Among the entries below, find the lines that hold the word "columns" and report them.

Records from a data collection
Content starts
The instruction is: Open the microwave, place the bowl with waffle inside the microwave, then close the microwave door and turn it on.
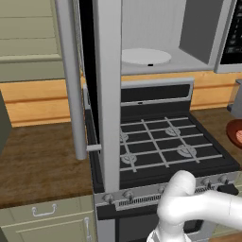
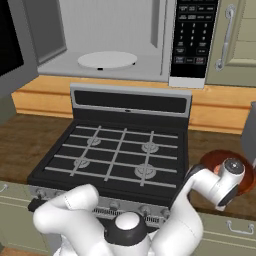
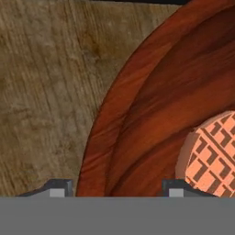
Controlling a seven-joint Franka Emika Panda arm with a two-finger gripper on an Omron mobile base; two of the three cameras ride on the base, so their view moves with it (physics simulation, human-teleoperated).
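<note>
The microwave (image 2: 115, 35) hangs above the stove with its grey interior and white turntable (image 2: 106, 60) showing. The microwave door (image 1: 106, 94) is swung wide open to the left, its long bar handle (image 1: 71, 80) towards me. The reddish-brown bowl (image 3: 105, 137) sits on the wooden counter right of the stove and holds a waffle (image 3: 213, 156). My gripper (image 3: 114, 190) is low over the bowl's near rim, one fingertip outside the rim and one inside. The fingers stand apart, open, with the rim between them. In the right base view the arm's wrist covers part of the bowl (image 2: 215, 160).
A black gas stove (image 2: 115, 150) with grey grates fills the middle below the microwave. The black button panel (image 2: 192, 40) is at the microwave's right. Beige cabinets (image 2: 235, 40) flank it. A grey object (image 2: 249, 135) stands behind the bowl. Wooden counter (image 1: 42, 160) lies left of the stove.
</note>
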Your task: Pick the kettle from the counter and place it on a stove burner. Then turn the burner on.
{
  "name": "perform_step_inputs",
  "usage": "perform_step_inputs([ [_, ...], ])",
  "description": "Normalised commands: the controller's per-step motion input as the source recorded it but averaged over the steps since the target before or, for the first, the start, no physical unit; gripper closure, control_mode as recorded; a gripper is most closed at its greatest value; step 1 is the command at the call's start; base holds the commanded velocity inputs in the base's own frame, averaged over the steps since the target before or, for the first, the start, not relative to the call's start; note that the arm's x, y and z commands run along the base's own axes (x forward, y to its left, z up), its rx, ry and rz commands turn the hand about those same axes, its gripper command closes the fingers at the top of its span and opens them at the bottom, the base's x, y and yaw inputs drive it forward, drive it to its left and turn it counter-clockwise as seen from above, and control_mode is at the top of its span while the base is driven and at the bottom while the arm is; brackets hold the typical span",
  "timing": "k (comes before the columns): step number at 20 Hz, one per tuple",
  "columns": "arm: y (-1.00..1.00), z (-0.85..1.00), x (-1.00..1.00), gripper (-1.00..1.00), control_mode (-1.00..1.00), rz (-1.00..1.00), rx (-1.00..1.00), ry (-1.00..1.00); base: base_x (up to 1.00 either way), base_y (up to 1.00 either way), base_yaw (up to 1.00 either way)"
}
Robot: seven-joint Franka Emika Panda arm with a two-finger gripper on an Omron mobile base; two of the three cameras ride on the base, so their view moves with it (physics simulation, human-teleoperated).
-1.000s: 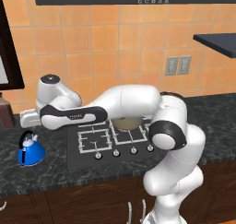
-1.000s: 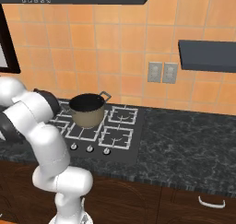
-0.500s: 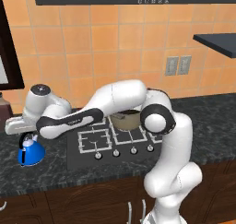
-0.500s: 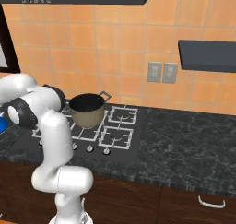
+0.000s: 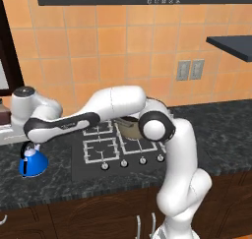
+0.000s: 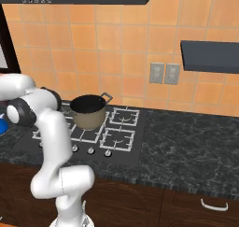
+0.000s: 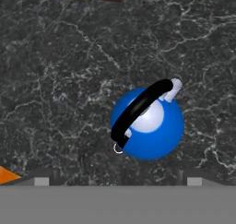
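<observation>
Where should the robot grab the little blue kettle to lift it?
Probably by the black handle, coming straight down from above. It arches over the top of the kettle, which stands upright on the counter, and it is thin enough to fit between the fingers; the round body looks too wide.

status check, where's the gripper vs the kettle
Gripper above kettle, jaws open, not yet touching. Kettle upright on counter, left of stove. Pot occupies one rear burner; front burner free.
</observation>
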Motion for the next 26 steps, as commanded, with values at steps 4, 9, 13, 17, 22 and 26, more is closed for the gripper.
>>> perform_step_inputs([
  [4, 0.15, 0.00, 0.12, -1.00, -1.00, -0.04, -0.13, 0.30, 0.00, 0.00, 0.00],
  [9, 0.03, -0.08, 0.32, -1.00, -1.00, -0.06, -0.13, 0.17, 0.00, 0.00, 0.00],
  [13, 0.00, -0.18, 0.18, -1.00, -1.00, -0.01, 0.00, 0.00, 0.00, 0.00, 0.00],
  [17, 0.00, -0.24, 0.06, -1.00, -1.00, 0.00, 0.00, 0.00, 0.00, 0.00, 0.00],
  [22, 0.08, -0.39, 0.05, -1.00, -1.00, 0.00, -0.03, 0.05, 0.00, 0.00, 0.00],
  [26, 0.06, -0.32, 0.03, -1.00, -1.00, 0.00, 0.00, 0.03, 0.00, 0.00, 0.00],
])
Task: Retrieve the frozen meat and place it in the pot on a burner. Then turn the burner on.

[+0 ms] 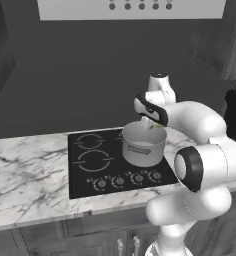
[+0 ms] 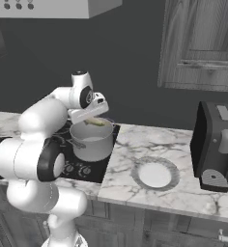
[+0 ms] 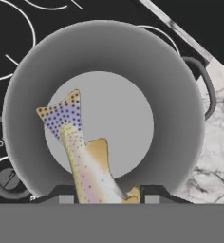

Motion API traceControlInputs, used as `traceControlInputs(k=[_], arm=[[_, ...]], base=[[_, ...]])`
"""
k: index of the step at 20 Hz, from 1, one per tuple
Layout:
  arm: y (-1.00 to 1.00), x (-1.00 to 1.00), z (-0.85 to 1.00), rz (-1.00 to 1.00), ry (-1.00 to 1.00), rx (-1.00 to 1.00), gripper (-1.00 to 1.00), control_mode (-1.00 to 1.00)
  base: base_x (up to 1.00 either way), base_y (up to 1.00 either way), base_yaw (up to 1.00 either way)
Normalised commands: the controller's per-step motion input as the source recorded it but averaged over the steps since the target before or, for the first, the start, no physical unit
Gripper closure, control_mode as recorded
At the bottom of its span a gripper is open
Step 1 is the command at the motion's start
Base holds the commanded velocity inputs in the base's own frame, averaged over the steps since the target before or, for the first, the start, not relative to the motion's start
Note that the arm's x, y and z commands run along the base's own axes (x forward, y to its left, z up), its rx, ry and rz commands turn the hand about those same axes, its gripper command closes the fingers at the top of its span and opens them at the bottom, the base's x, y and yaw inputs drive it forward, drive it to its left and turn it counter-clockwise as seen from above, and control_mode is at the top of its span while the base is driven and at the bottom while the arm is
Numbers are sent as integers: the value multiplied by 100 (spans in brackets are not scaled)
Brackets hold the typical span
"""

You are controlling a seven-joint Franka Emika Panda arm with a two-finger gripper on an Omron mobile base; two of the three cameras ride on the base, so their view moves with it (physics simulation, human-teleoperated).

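Observation:
The silver-grey pot [image 1: 142,146] [image 2: 92,141] stands on the right side of the black cooktop [image 1: 90,161]. My gripper [image 1: 151,122] [image 2: 90,117] hangs just over the pot's far rim and is shut on the frozen meat [image 3: 83,156]. The meat is a pale, speckled, fish-shaped piece. In the hand view its tail points down into the pot [image 3: 173,95], above the bare grey bottom, held by my gripper [image 3: 109,195]. From the base views the frozen meat [image 1: 158,126] [image 2: 95,122] shows as a small yellowish sliver at the pot's mouth.
A row of knobs [image 1: 125,180] runs along the cooktop's front edge. A round plate [image 2: 154,174] lies on the marble counter right of the cooktop. Further right stands a dark coffee machine [image 2: 215,144]. A range hood [image 1: 130,9] hangs overhead.

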Motion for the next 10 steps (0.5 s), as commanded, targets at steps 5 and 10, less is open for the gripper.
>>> traceControlInputs(k=[5,10], arm=[[22,0,-36,0,1,1,100,-100],[19,3,-34,0,0,1,100,-100]], base=[[0,0,0],[0,0,0]])
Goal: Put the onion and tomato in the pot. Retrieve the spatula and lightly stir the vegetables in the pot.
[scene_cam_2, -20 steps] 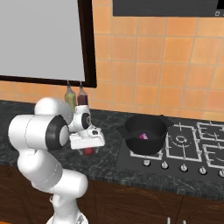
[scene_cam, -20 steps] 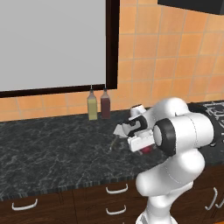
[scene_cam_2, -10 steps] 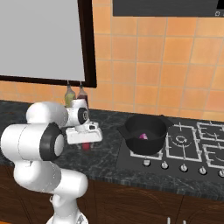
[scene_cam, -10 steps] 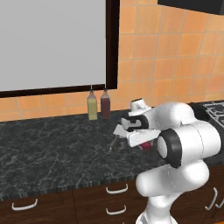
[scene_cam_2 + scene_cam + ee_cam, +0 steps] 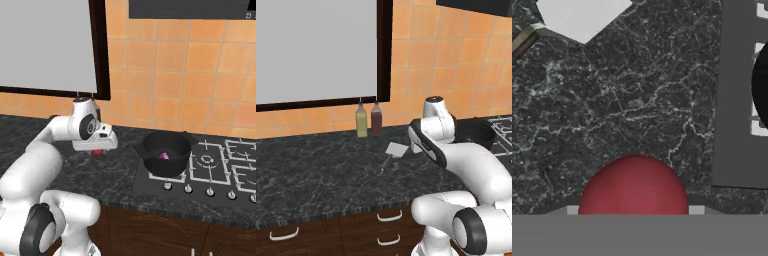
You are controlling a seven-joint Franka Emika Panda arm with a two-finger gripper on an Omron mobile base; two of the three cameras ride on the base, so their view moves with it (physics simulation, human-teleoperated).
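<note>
The tomato [image 5: 634, 185], a smooth red ball, sits between the fingers of my gripper [image 5: 634, 210], which is shut on it just above the dark counter. From the right base the tomato [image 5: 98, 152] hangs under the white hand of the gripper [image 5: 98, 149], left of the black pot [image 5: 165, 152]. A small pink-purple lump [image 5: 163, 156] lies in the pot; I cannot tell whether it is the onion. The spatula [image 5: 396, 149] lies flat on the counter beyond the hand, and its white blade [image 5: 582, 17] shows at the top left of the hand view. The pot's rim [image 5: 762, 85] is at the right edge.
Two bottles, one yellow [image 5: 361, 120] and one dark red [image 5: 376, 119], stand against the tiled wall behind the spatula. The pot sits on a gas stove [image 5: 215, 165] with knobs along its front. A framed window hangs above the counter.
The jaws have closed in on the tomato. The arm has folded differently, with its elbow swung round, while the hand stays over the counter left of the pot.
</note>
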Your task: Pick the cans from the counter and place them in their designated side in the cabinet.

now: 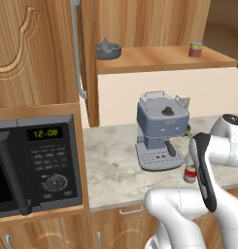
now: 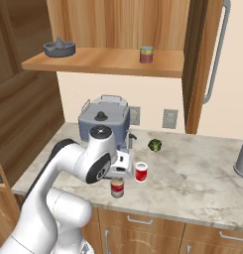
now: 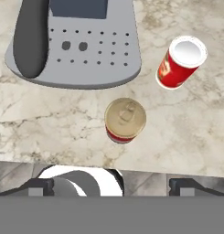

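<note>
My end effector (image 3: 111,183) hangs apart and empty above the dark can (image 3: 125,119), just beside the coffee machine (image 3: 74,41) on the tabletop (image 3: 186,132). Descending crooked, I'd tip it into the bright can (image 3: 181,61).

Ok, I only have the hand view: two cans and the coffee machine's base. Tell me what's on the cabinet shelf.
Observer: A greenish-labelled can stands on the shelf, toward its right.
Operator: Give me the rest of that shelf.
Observer: A grey juicer sits at its left end.
Operator: Report the door.
Observer: The cabinet door right of the shelf stands open.
</note>
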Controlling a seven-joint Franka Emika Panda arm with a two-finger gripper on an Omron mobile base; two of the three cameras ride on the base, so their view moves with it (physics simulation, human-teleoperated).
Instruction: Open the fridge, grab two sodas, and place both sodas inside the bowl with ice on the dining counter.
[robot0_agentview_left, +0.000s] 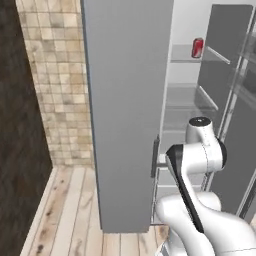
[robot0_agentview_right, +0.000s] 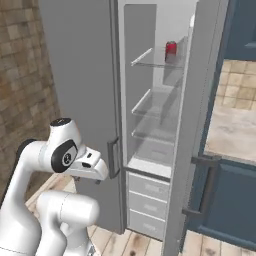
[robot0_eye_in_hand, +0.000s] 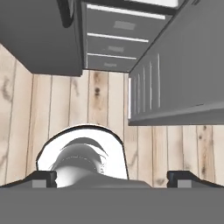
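Fridge (robot0_agentview_right: 80, 75) standing with right door (robot0_agentview_right: 197, 125) swung wide, glass shelves (robot0_agentview_right: 155, 107) and lower drawers (robot0_agentview_right: 147, 200) bared. White arm (robot0_agentview_left: 200, 165) folded low before the opening. Hand (robot0_eye_in_hand: 112, 177) pointing down at the plank floor (robot0_eye_in_hand: 105, 100), fingers spread fully, gripping nothing. Red soda (robot0_agentview_left: 197, 47) upright near the back edge of the top shelf.

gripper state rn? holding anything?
Gripper: open, jaws wide apart, holding nothing; pointing down at the wood floor in front of the open fridge.
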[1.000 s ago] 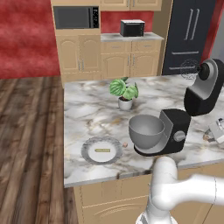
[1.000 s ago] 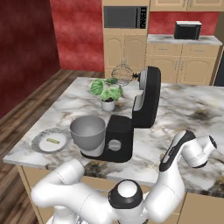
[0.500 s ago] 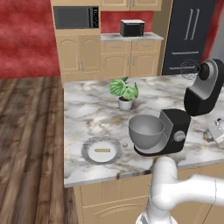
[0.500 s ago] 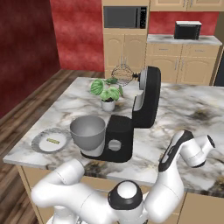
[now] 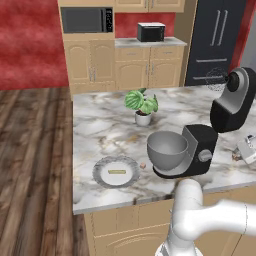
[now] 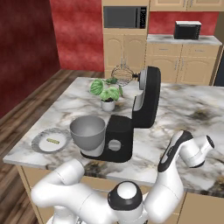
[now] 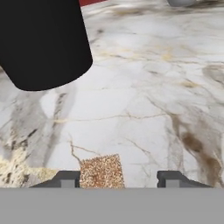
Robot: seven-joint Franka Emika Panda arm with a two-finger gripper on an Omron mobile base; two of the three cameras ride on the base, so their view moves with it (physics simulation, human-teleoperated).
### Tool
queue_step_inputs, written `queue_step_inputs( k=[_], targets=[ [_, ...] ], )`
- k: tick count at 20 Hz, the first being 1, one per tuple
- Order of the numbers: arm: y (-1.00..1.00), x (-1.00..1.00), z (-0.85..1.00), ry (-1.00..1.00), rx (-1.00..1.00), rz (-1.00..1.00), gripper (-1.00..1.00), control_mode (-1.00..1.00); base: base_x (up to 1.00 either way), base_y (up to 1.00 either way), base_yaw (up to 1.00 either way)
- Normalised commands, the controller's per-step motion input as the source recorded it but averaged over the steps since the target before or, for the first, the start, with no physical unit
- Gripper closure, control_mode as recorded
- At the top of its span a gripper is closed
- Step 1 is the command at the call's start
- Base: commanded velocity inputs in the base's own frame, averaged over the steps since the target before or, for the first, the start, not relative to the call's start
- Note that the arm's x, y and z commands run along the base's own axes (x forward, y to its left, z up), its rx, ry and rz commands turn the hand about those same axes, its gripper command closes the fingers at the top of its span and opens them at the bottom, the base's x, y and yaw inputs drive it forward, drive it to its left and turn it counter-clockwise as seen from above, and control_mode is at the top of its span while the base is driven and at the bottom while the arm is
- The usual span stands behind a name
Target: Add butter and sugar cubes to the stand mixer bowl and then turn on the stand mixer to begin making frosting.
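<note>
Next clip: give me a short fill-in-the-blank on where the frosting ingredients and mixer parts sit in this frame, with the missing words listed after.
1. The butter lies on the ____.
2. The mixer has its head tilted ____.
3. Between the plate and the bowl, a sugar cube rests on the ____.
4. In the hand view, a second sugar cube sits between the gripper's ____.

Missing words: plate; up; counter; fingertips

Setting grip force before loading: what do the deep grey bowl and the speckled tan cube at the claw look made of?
Deep round grey bowl: probably brushed metal, with a soft, even sheen. Speckled tan cube: grainy and matte, like pressed sugar, so possibly crumbly.
</note>
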Motion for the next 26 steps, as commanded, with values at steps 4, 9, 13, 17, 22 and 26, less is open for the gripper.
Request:
queue_step_inputs(
  k=[4,9,13,17,22,26],
  targets=[
    [0.01,0.0,-0.18,0.0,0.0,0.0,1.0,-1.0,0.0,0.0,0.0],
    [0.0,-0.02,0.0,0.0,0.0,0.0,1.0,-1.0,0.0,0.0,0.0],
    [-0.02,-0.01,0.03,0.0,0.0,0.0,1.0,-1.0,0.0,0.0,0.0],
    [-0.31,-0.39,0.36,0.0,0.0,-0.07,1.0,-1.0,0.0,0.0,0.0],
    [-0.41,-0.75,0.35,0.0,0.0,-0.07,1.0,-1.0,0.0,0.0,0.0],
    [-0.15,-0.82,0.65,0.05,0.0,-0.2,1.0,-1.0,0.0,0.0,0.0]
  ],
)
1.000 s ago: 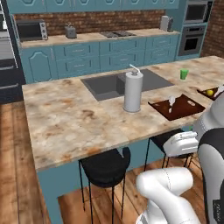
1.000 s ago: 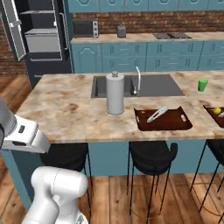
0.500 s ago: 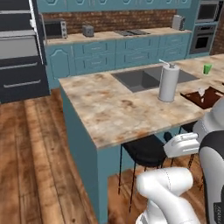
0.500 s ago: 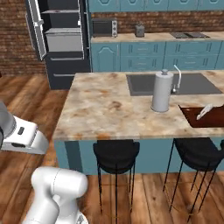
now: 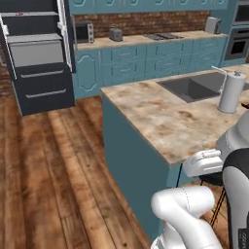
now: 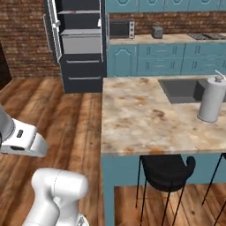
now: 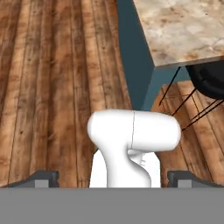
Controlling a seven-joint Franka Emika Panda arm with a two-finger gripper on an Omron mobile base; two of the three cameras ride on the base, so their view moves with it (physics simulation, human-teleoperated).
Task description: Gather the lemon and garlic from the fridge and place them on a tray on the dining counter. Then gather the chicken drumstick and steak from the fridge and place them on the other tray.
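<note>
hanging wide open and empty, claw (image 7: 112, 179) faces wood floor (image 7: 52, 87) beside dining counter (image 7: 183, 30).

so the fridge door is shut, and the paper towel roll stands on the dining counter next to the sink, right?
Not quite: the fridge door is open, swung aside with its shelves exposed, as the right base view shows. The rest holds: the paper towel roll stands upright on the dining counter beside the sink.
</note>
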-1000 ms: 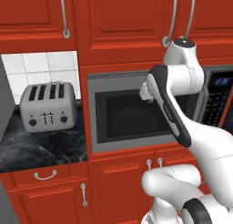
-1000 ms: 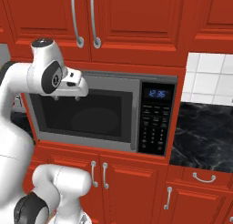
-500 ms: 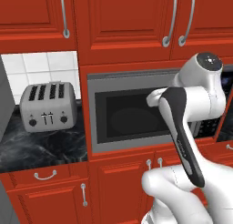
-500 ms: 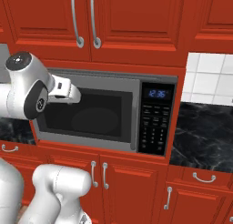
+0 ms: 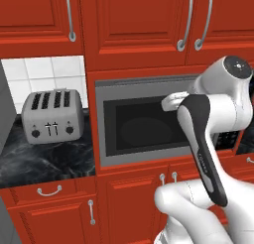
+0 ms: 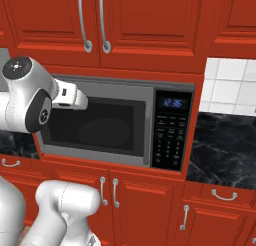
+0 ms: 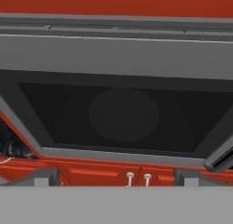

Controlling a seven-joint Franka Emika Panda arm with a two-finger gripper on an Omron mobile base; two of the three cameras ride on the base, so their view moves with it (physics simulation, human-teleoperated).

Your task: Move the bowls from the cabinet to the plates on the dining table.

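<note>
Hand view — gripper (image 7: 116, 176) agape, microwave (image 7: 123, 114) ahead

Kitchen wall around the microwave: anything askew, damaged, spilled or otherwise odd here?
Nothing stands out. The cabinet doors are shut and square, the microwave door is closed, the toaster sits upright on the counter, no spills.

The gripper (image 7: 116, 176) faces the microwave (image 6: 115, 125) straight ahead. The cabinet (image 6: 105, 25) hangs above it, lower cabinet doors (image 7: 136, 176) sit below, and the toaster (image 5: 52, 116) stands on the counter (image 5: 44, 161) to its left.
</note>
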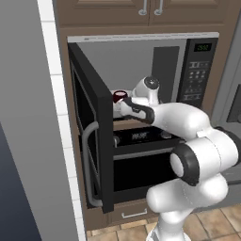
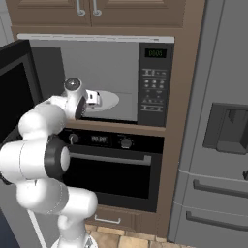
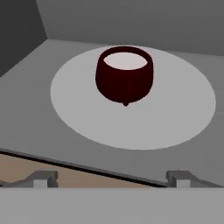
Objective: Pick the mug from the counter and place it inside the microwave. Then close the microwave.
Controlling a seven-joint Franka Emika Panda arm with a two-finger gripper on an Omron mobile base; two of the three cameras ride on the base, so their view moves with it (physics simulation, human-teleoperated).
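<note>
Dark red mug (image 3: 124, 78) upright on the white turntable (image 3: 175, 113) inside the microwave (image 1: 197, 70), door (image 1: 92, 136) swung wide, claw (image 3: 111, 177) open, clear of mug

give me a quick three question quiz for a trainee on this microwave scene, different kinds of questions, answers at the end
1. True or false: the mug lies on its side on the turntable.
2. Multiple choice: the microwave door is A) fully shut, B) swung open to the left, C) taken off.
3. Short answer: how do the jaws of the gripper stand, and do they touch the mug?

Key
1. False: it stands upright on the white round turntable, inside the microwave.
2. B.
3. Open, with the fingertips at the front edge of the cavity, apart from the mug. Closing the door is what remains.
</note>
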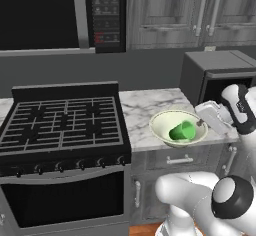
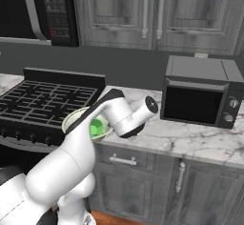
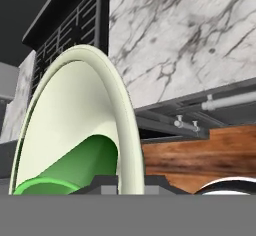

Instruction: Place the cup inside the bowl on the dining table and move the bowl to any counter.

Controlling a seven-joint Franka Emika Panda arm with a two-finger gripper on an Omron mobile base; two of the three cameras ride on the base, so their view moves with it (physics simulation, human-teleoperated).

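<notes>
The pale cream-green bowl (image 1: 164, 121) is at the front edge of the marble counter (image 1: 145, 104), just right of the stove. The bright green cup (image 1: 181, 131) lies on its side inside it. My gripper (image 1: 201, 123) is at the bowl's right rim, shut on it. In the hand view the bowl (image 3: 75, 105) stands edge-on, its rim running down between my gripper (image 3: 129, 181) fingertips, with the cup (image 3: 75, 167) low inside. From the right base view, my arm covers most of the bowl (image 2: 71, 119) and cup (image 2: 97, 127). The dining table is out of view.
A black gas stove (image 1: 60, 122) borders the counter on the left. A dark microwave (image 2: 200, 93) stands on the counter (image 2: 190, 140) to the right of the bowl. Grey cabinets hang above, and grey drawers with metal handles sit below the counter edge.
</notes>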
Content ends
* ANSWER TO THIS TASK
  "timing": "k (comes before the columns): step number at 20 Hz, one per tuple",
  "columns": "arm: y (-1.00..1.00), z (-0.85..1.00), x (-1.00..1.00), gripper (-1.00..1.00), control_mode (-1.00..1.00), rz (-1.00..1.00), rx (-1.00..1.00), ry (-1.00..1.00); base: base_x (up to 1.00 either way), base_y (up to 1.00 either way), base_yaw (up to 1.00 either way)"

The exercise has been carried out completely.